My experience with Mormon proselytizing goes back many years. I was pastor of a small congregation outside Charleston, SC. One of the girlfriends of one of the teenagers came to our congregation and in the first year I was pastor, actually joined the congregation. She broke with the boyfriend, but remained active in the life of the church. She was bright, thoughtful, well read, wanting to discuss ideas, and strangely vulnerable. Her senior year in high school she came to me for counseling. She was, she said, pregnant and wanted an abortion. We talked about alternatives. She thought that her parents would respond punitively if she told them of her pregnancy or carried the baby to term. Would I drive her to Columbia for an abortion?
I agreed, and on a Saturday morning I drove her to Columbia, SC. I waited and took her home. She said very little on the way home. She said that she was convinced that this was the right thing, but I felt that there was still a need for support. But I was in my third year in the parish and I didn’t know how to support her, much less how to bring some sort of reconciliation between herself and her parents.
She disappeared from the congregation’s life for a while. When next I saw her she told me that she had decided to convert to Mormonism. She’d been visited by missionaries. They read the Book of Mormon with her. They asked her to pray over it; was it the true word of god, was it right? The prayer convinced her, she said, in a somewhat faltering voice that seemed to me to be filled with doubts, vulnerabilities, and regret. Yet she was convinced that she should be a Mormon, had told the missionaries that she would convert, was scheduled for baptism and planning to go to BYU in the fall.
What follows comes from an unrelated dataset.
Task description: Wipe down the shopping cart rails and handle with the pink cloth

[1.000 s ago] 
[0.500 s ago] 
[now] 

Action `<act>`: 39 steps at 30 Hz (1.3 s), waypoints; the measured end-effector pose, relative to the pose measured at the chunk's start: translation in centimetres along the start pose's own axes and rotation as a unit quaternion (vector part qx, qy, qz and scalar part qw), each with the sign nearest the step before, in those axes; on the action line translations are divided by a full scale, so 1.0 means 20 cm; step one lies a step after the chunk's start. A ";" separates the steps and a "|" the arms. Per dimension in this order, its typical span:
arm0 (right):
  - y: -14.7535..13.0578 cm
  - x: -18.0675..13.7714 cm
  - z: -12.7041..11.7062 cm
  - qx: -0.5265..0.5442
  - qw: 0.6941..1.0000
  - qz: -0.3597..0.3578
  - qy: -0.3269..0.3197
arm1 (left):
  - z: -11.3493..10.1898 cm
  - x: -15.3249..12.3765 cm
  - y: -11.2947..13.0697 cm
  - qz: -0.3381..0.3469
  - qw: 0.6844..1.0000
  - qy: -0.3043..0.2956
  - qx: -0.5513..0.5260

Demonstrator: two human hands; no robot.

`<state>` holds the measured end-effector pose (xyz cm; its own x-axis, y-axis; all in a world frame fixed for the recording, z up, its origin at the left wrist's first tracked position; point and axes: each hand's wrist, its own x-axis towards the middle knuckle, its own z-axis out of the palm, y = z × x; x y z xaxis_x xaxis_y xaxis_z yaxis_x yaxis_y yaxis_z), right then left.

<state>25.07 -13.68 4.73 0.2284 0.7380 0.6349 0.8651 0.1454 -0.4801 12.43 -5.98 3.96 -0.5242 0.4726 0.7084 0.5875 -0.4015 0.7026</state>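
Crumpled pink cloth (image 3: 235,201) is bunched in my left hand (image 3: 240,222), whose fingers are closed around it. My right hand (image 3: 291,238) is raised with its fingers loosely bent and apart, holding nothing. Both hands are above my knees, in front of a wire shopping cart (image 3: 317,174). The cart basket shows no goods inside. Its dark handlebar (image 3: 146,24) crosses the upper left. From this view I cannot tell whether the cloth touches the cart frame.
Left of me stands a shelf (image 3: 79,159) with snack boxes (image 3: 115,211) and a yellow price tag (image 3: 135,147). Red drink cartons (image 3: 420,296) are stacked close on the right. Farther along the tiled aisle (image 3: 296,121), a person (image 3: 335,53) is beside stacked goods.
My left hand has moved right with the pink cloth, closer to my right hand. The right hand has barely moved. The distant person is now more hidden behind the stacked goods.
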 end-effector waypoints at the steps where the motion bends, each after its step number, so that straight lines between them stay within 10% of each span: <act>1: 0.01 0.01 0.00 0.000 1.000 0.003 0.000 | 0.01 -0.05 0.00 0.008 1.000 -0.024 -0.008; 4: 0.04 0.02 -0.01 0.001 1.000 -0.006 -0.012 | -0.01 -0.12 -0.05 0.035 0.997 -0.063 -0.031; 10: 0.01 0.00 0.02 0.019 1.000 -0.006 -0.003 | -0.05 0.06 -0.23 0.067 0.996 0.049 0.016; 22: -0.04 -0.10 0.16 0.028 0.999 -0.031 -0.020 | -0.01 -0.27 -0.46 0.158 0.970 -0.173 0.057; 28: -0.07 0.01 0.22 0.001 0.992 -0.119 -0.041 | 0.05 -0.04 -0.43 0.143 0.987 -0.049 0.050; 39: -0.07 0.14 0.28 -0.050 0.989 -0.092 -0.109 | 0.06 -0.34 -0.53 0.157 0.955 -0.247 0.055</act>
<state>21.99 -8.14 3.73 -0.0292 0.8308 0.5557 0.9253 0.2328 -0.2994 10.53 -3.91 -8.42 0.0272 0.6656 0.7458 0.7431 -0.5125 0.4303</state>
While I said to her, “If you feel that’s best, then I’ll support you,” I was seething on the inside. I thought very quickly of my one ex-Mormon member. She was afraid that the missionaries might find her. What she thought they’d do, I have no idea, but she was genuinely fearful of the consequences of leaving the Mormon faith.
What this boils down to is that it seems to me that Mormonism lacks the epistemological modesty that is useful for civility in contemporary civilization. They’d like to be considered just another Christian denomination, but don’t actually consider the rest of us as equals. We are the gentiles to their true religion. I find that annoying.